Un personaggio certo non facile, come ci ha lavorato?

«Devo ringraziare Gassmann che, essendo anche attore, me lo ha impostato con tutte le forze e le energie giuste; volevamo che da questo balordo uscissero anche una parte umana e il pentimento, pur lasciandolo un balordo. Non l’abbiamo sviscerato tantissimo, siamo andati molto a istinto, partendo dalla sua fisicità e dalla sua rabbia. Ne è uscito un personaggio vero. La presenza scenica è molto importante in Raffaello – la sua rabbia, i momenti di malinconia e disperazione –, lui è pieno di sfaccettature, e soprattutto cambia spesso in modo molto rapido, durante i monologhi. Si voleva dare l’idea di un flusso di pensieri aggrovigliati e cangianti repentinamente. Quindi abbiamo giocato sulla rapidità dei cambi di umore e di tono della mia voce. Addirittura qualcuno mi ha chiesto se facevo parte della Compagnia della Fortezza, che lavora con i carcerati. Questo significa che siamo riusciti davvero a rendere l’idea che il personaggio forse un carcerato».

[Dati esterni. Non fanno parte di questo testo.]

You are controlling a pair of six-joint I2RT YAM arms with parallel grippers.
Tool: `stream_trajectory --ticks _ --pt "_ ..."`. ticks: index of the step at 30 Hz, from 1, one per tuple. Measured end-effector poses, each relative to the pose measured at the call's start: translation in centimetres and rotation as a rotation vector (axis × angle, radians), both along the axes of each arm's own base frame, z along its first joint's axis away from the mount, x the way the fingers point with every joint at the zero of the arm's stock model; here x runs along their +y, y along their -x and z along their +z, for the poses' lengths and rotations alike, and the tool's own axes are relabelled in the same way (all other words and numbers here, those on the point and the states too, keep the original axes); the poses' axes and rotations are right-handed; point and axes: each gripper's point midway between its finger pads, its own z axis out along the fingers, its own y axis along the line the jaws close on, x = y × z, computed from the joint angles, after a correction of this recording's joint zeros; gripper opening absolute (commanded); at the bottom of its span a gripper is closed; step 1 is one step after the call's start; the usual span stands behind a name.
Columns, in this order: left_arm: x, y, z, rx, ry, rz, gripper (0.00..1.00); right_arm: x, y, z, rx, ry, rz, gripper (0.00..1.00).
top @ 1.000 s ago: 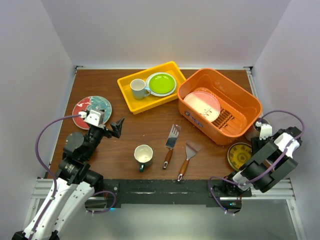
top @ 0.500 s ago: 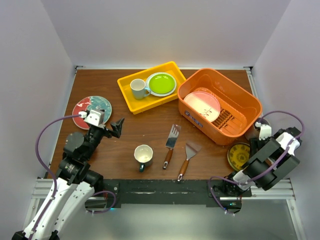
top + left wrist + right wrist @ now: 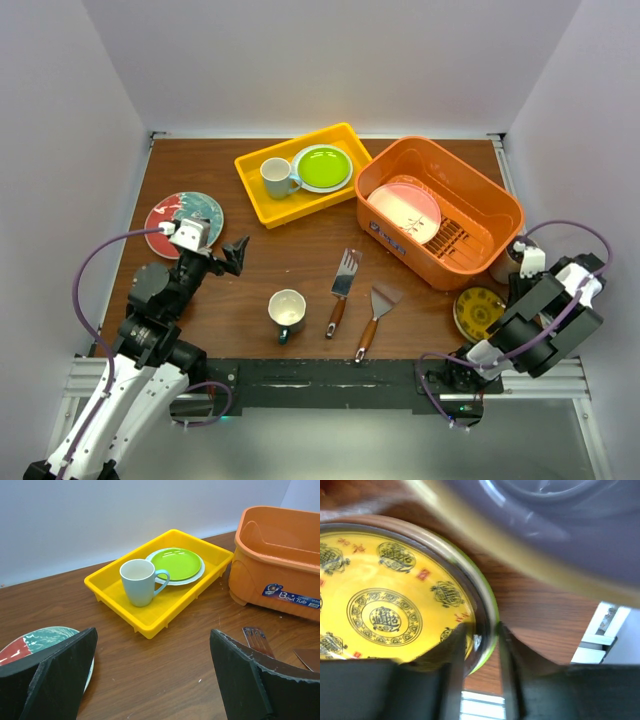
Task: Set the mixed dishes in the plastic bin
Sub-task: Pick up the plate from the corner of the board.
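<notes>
The orange plastic bin (image 3: 470, 185) stands at the back right with a pink-rimmed plate (image 3: 405, 210) leaning inside; the left wrist view shows its labelled side (image 3: 280, 555). My right gripper (image 3: 482, 640) is shut on the rim of the yellow patterned plate (image 3: 380, 605), which lies at the table's front right (image 3: 475, 312). A small white bowl (image 3: 560, 520) sits just beyond it. My left gripper (image 3: 152, 632) is open and empty above the table, right of the red-and-teal plate (image 3: 184, 222). A dark-teal mug (image 3: 287, 312) stands near the front edge. A lime green plate (image 3: 321, 167) lies in the yellow tray.
The yellow tray (image 3: 262, 205) at the back also holds a white mug with a pale-blue handle (image 3: 277, 177). Two wooden-handled spatulas (image 3: 342, 285) (image 3: 372, 320) lie between the teal mug and the bin. White walls close in the table.
My right arm has shifted slightly down and toward the yellow patterned plate. The left arm and all other things have not moved.
</notes>
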Motion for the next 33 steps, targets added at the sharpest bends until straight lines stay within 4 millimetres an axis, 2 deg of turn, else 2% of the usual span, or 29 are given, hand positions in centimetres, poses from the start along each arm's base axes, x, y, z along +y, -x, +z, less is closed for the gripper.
stream_trajectory --ticks 1,9,17,24,33 --pt "0.0 0.0 0.0 0.0 0.0 0.0 1.0 -0.1 -0.2 0.2 -0.006 0.003 -0.003 0.17" --pt "0.0 0.0 0.0 -0.001 0.0 0.0 1.0 -0.3 -0.3 1.7 -0.036 0.042 -0.001 0.0" --pt "-0.1 0.0 0.0 0.0 0.0 -0.004 1.0 -0.6 -0.7 4.8 -0.091 0.102 0.009 0.0" --pt "-0.1 0.0 0.0 0.0 0.0 -0.005 1.0 0.0 -0.6 6.4 -0.116 0.11 0.027 0.0" --pt "-0.2 0.1 0.0 -0.001 0.0 -0.011 1.0 0.2 -0.4 11.2 -0.192 0.216 0.036 0.0"
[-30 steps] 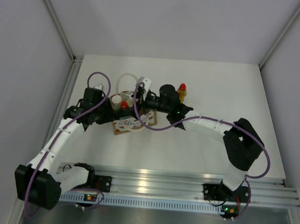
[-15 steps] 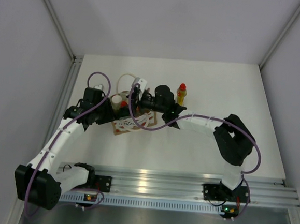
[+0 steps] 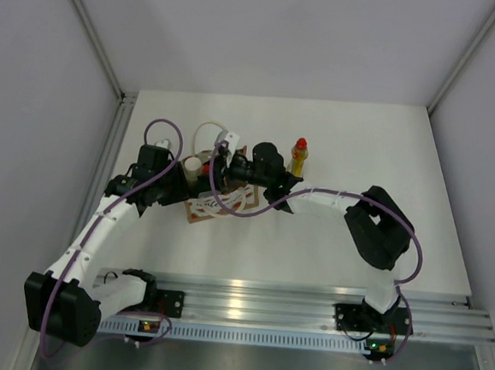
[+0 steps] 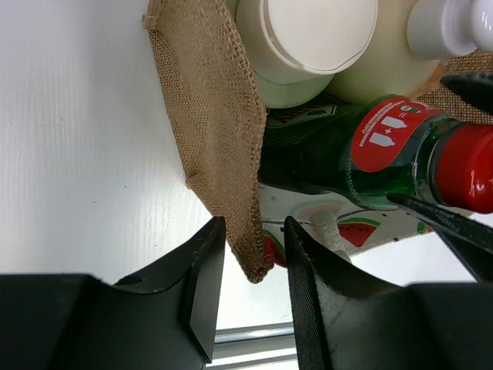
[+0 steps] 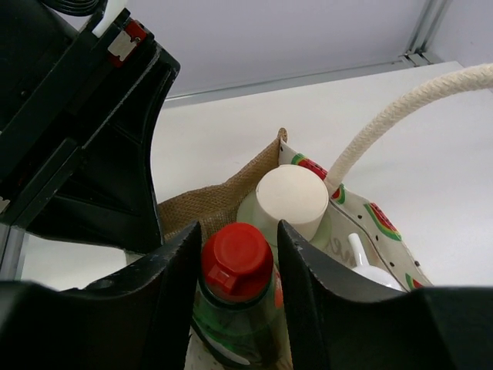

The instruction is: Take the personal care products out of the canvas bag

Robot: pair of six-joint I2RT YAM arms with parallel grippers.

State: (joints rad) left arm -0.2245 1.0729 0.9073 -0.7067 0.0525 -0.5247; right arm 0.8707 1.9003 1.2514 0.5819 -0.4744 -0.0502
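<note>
We see the bag [image 4: 216, 116] on the table [image 3: 362, 143], between the two arms and toward the left. The left gripper [image 4: 253, 227] is at its left side. Its fingers are closed on the bag's rough wall, whose lower corner sits between them.

Three bottles are in the bag. The green bottle [image 5: 231, 316] stands nearest the right wrist camera, with its red cap [image 5: 236, 258] uppermost. Just behind it is the white-capped bottle [image 5: 289, 202], and the pump bottle [image 4: 447, 27] is beside that. The cream handle [image 5: 400, 116] loops up from the bag's far side.

The right gripper [image 5: 237, 231] reaches into the bag's mouth. Its fingers stand close on either side of the red cap, and we cannot tell whether they press on it.

The yellow bottle [image 3: 299, 159] is out of the bag. It stands upright on the table to the right of the bag, just beyond the right arm's wrist.
</note>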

Il sodalizio con Massimo Carlotto ha funzionato benissimo, tanto che ora ha scritto un testo per lei. Di cosa si tratta?

«Sì, a Massimo sono piaciuti il mio modo di recitare e il mio essere romagnolo, e ora ha scritto per me una commedia, Il mondo non mi deve nulla, che dovrebbe debuttare a dicembre, ambientata a Rimini, da cui ha poi tratto anche un racconto che uscirà tra pochi giorni. Qui il testo è giustamente molto diverso da Oscura immensità e parla di un operaio di Rimini che, licenziato, inizia a rubare e in un appartamento incontra una signora tedesca, molto bella. Sono molto felice che un autore veneto scriva per un attore romagnolo, pensando alla Romagna, mi piace l’idea che esca un teatro contemporaneo con richiami romagnoli in chiave poetica. Ho sempre scelto progetti che sentivo miei, come questo. Quando leggi un testo e senti che ti appartiene, come attore sei già un passo avanti».

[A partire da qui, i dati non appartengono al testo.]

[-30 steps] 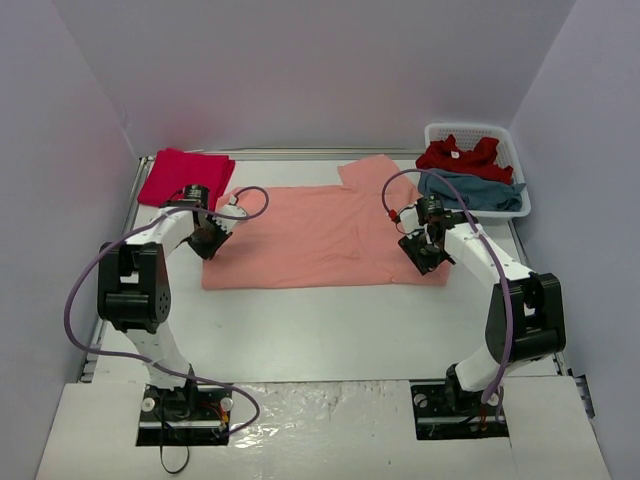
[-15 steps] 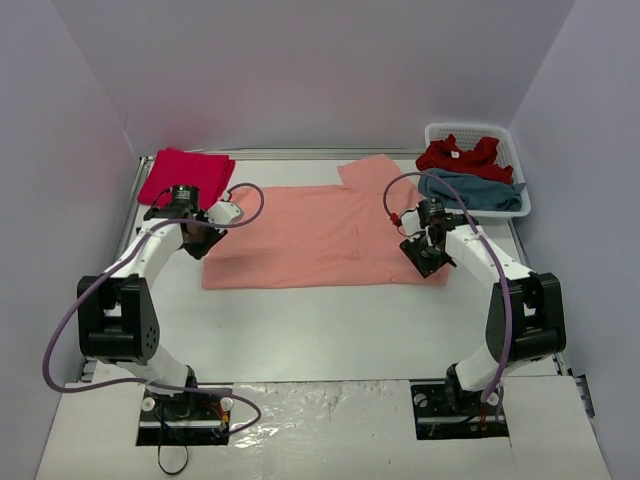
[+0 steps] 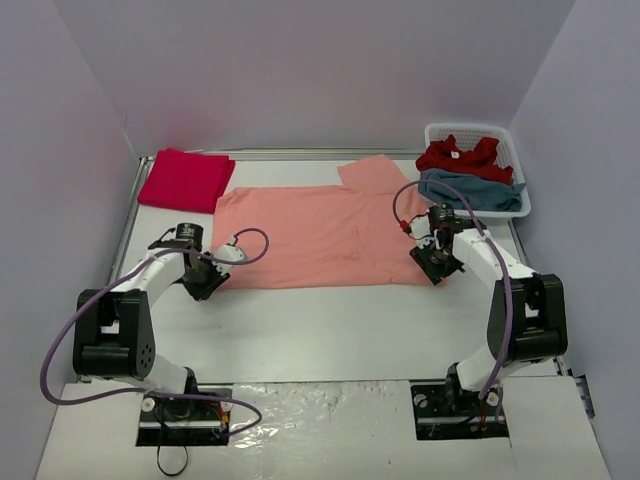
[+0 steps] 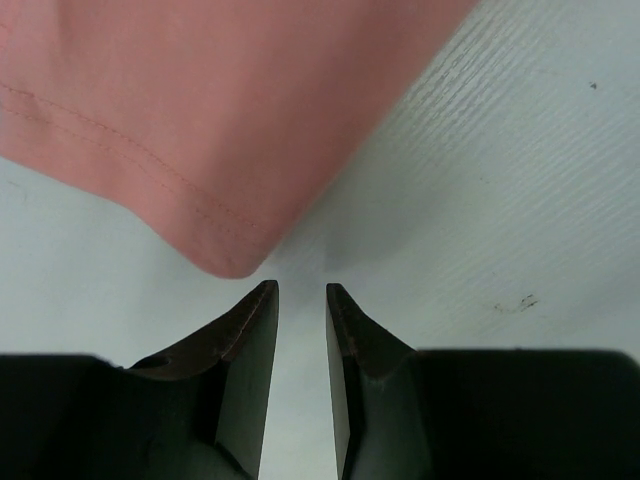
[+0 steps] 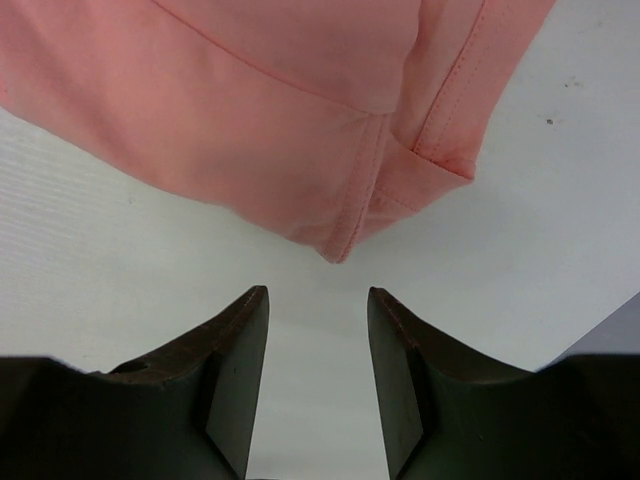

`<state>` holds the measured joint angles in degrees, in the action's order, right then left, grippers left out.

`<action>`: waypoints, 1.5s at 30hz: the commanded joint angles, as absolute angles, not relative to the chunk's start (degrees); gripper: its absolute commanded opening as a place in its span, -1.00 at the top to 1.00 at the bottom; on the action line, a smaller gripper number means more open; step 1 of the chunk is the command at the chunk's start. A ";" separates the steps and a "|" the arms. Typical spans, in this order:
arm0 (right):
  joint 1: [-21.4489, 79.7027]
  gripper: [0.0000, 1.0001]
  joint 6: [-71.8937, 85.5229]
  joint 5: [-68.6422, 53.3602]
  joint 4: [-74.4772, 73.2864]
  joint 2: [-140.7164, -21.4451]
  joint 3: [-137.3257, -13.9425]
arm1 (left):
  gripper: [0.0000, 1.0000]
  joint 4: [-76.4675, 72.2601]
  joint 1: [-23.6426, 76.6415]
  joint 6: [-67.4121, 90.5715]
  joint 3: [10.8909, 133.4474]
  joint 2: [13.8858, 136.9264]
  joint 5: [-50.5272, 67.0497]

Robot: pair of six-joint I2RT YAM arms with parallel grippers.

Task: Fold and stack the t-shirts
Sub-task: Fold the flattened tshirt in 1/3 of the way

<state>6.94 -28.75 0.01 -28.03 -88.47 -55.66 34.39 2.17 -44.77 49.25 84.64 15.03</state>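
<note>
A salmon-orange t-shirt (image 3: 320,228) lies spread flat across the middle of the table. My left gripper (image 3: 205,281) sits just off its near left corner (image 4: 225,262), jaws open a narrow gap with bare table between them (image 4: 300,290). My right gripper (image 3: 437,266) hovers just short of the near right corner (image 5: 340,250), open wider and empty (image 5: 318,295). A folded crimson t-shirt (image 3: 186,179) rests at the back left. Another red t-shirt (image 3: 460,157) and a teal-blue one (image 3: 475,192) fill the basket.
The white slotted basket (image 3: 507,133) stands at the back right against the wall. Purple cables loop from both arms over the table. Walls close in the left, back and right sides.
My left gripper has opened slightly and moved from the shirt's far left edge down toward me to its near left corner. The right gripper has shifted slightly toward the near right corner.
</note>
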 commanded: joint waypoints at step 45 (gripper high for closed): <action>1.93 0.19 -31.73 -3.08 -29.36 -95.36 -56.34 | 0.35 30.85 2.90 -46.41 52.29 90.08 15.03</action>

Nel 2009 un esordio cinematografico di grande impatto in L’uomo che verrà di Giorgio Diritti, poi una parte in Romanzo di una strage di Giordana. La rivedremo sul grande schermo?

«Il teatro non combacia molto bene col cinema, che ha altri tempi e soprattutto implica tanti spostamenti. Per il momento ho lasciato tutto in sospeso. C’era in ballo un terzo progetto cinematografico che mi piaceva e che doveva partire nell’aprile scorso, ma è poi slittato a dicembre, quando già era partita la tournée di Oscura immensità. A quel punto non potevo né volevo assolutamente lasciare il teatro per fare il film. Dunque, siccome ora lavoro molto in teatro, non faccio nemmeno audizioni, perché non ho il tempo. Il teatro è un lavoro molto serio che ti assorbe e richiede tempo».

La situazione della cultura italiana, e del teatro in particolare, sembra sempre più soccombere alla mancanza di fondi. Ci sarà un’inversione di tendenza?

«Da tempo sto riflettendo molto su questa questione. La mancanza di fondi c’è sempre stata e oltretutto i fondi che ci sono spesso sono distribuiti anche male. Vengono sovvenzionati soggetti e strutture che magari oggi non rappresentano più molto nel teatro italiano, mentre per le realtà nuove non ci sono fondi, occorrerebbe un riequilibrio delle risorse esistenti. La crisi si sente maggiormente, forse, dove comunque si è lavorato anche male, non pensando al pubblico, magari dando direzioni artistiche a manager che hanno probabilmente pensato ad altro che non a costruire un pubblico. Perché per farlo occorre sensibilità, cura e grande rispetto verso di esso. Al giorno d’oggi andare a teatro implica comunque un impegno su più livelli – tempo, spostamenti, denaro – e lo sforzo deve essere compensato. Bisogna tornare a fare un teatro appagante, che stimoli, che emozioni. Il pubblico non vuole solo ridere o distrarsi, va a teatro per trovare quello che cerca: emozioni, pensieri, riflessioni, attori che sanno far vibrare. Rimane però il fatto che se i soldi devono servire per tappare i buchi che fanno i grandi teatri o gli enti lirici, se i fondi devono solo salvare e mai costruire, non c’è soluzione».